◆ **Assignment**:
Wherever the string "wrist" shows up in the material below, copy that line.

◆ **Supplied material**:
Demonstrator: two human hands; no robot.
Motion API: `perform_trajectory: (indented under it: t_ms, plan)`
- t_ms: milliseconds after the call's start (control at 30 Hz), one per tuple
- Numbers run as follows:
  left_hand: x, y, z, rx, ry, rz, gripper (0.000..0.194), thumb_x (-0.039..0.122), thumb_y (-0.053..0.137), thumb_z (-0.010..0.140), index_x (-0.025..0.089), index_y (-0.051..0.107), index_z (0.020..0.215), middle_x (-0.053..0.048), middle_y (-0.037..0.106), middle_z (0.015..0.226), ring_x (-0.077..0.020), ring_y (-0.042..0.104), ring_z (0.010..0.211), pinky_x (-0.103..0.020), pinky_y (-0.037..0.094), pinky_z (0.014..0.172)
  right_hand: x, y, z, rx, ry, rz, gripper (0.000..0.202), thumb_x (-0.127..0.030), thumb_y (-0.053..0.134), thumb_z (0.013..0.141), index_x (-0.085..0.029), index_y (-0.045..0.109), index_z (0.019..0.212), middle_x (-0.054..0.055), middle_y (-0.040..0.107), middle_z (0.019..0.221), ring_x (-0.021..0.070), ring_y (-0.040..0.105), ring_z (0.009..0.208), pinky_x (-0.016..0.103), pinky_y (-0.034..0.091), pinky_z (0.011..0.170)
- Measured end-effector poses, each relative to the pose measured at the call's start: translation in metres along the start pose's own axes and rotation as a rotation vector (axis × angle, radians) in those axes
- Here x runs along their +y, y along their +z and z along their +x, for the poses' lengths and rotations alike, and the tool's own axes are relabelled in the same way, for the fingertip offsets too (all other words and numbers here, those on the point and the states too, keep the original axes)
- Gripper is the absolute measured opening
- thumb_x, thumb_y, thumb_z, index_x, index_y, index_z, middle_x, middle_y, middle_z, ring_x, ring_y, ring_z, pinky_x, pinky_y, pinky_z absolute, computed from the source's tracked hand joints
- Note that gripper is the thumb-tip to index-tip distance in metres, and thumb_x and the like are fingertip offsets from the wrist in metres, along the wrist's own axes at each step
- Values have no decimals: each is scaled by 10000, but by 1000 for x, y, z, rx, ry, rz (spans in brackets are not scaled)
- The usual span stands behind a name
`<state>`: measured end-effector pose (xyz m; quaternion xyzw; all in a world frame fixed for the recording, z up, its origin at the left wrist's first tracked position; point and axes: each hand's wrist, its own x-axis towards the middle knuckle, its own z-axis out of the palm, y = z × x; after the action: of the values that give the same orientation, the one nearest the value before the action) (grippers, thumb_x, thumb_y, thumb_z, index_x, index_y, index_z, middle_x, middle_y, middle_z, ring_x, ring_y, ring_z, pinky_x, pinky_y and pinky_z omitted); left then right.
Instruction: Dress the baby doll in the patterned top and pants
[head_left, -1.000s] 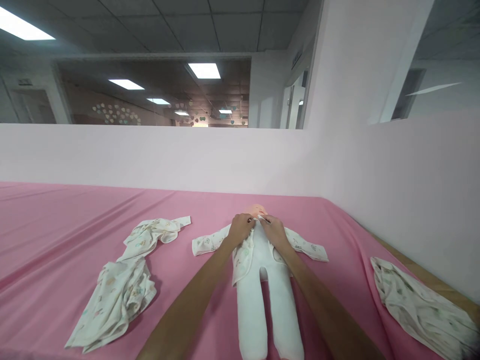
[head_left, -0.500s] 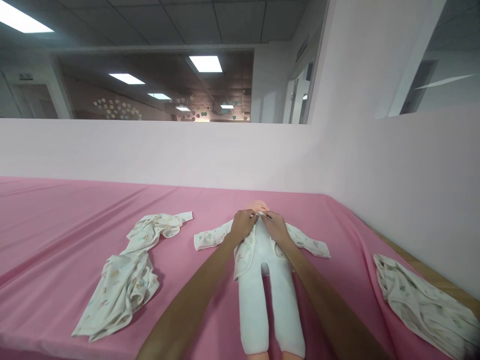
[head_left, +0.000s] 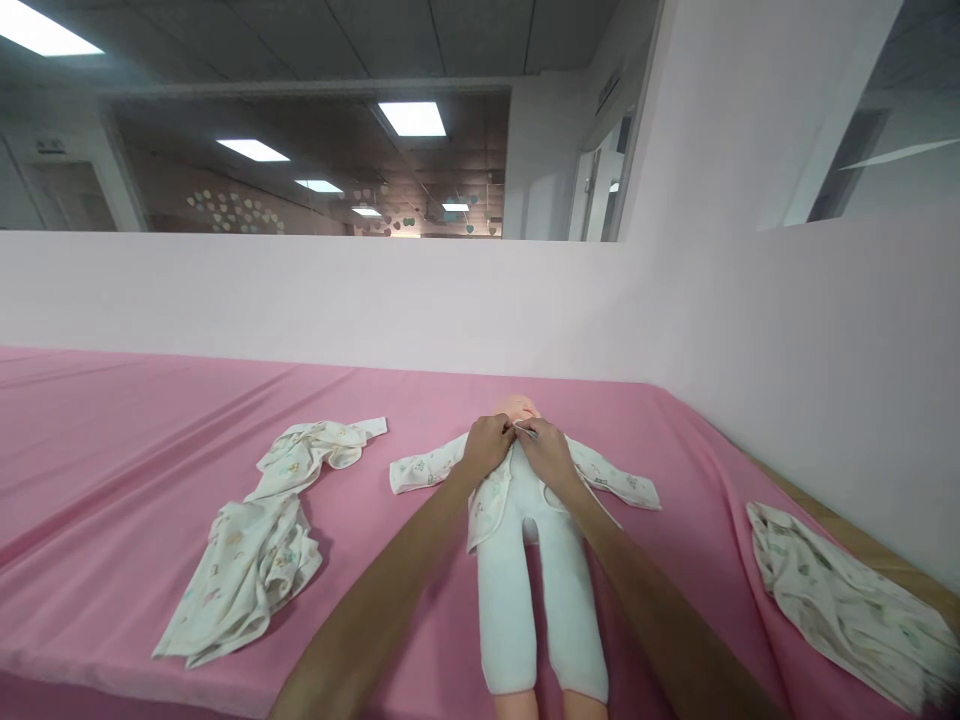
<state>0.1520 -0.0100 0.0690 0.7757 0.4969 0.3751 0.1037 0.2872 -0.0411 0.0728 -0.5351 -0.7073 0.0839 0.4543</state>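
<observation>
A baby doll lies on its back, its legs toward me and its white cloth body showing. It wears a white printed baby jacket that hangs apart down the front, with both sleeves stretched out sideways. At the neck, my left hand is closed in a pinch on the jacket's collar edge. My right hand pinches the collar from the other side, close against the left. The fingertips nearly meet under the doll's chin, and what exactly lies between them is partly hidden.
Crumpled printed baby clothes lie to the left on the pink sheet. Another folded printed garment is at the right edge, near a wooden strip. A white wall with windows rises behind and to the right.
My hands stay at the doll's collar, with the fingers shifted slightly and the right hand a little more curled in. The view has tilted very slightly.
</observation>
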Motion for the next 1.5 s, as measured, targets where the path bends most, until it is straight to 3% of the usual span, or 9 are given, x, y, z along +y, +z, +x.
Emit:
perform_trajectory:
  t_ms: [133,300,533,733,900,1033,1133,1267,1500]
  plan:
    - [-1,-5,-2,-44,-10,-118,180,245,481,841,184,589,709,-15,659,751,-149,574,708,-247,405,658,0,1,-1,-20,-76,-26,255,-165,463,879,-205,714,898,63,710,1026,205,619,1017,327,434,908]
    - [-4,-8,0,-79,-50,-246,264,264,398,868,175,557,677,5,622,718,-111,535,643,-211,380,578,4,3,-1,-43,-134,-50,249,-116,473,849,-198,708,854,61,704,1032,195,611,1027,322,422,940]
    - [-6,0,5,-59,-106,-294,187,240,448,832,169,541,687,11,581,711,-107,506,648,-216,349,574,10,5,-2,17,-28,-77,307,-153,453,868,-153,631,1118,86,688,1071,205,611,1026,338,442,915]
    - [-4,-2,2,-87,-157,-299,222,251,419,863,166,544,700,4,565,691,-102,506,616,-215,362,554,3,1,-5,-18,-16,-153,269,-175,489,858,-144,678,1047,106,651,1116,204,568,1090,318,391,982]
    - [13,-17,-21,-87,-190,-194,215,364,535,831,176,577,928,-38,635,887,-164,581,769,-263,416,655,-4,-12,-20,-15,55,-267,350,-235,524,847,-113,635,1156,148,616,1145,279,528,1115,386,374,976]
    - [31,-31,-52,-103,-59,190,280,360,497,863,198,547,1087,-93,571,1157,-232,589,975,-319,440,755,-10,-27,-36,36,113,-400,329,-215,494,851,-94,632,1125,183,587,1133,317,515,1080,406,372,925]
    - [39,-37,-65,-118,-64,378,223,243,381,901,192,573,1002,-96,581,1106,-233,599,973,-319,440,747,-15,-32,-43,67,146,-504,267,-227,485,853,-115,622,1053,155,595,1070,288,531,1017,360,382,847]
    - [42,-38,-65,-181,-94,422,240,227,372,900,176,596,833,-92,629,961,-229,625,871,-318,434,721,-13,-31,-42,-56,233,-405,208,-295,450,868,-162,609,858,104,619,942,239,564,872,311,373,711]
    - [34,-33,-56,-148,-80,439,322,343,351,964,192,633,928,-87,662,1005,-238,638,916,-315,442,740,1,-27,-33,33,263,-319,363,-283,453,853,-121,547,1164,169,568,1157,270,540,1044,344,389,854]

◆ **Expected answer**:
- Note that gripper is the thumb-tip to index-tip distance in metres, and thumb_x and the like are fingertip offsets from the wrist in metres, along the wrist's own axes at each step
`<state>`: measured end-effector pose (xyz m; quaternion xyzw; all in a world frame fixed for the recording, z up, its origin at the left wrist's first tracked position; point and axes: each hand's wrist, its own x-axis towards the middle knuckle, its own z-axis out of the palm, y = z × x; after the action: of the values that give the same orientation, the one nearest the value before the action) (grippers, thumb_x, thumb_y, thumb_z, index_x, index_y, index_z, middle_x, middle_y, middle_z, ring_x, ring_y, ring_z, pinky_x, pinky_y and pinky_z omitted); left then right.

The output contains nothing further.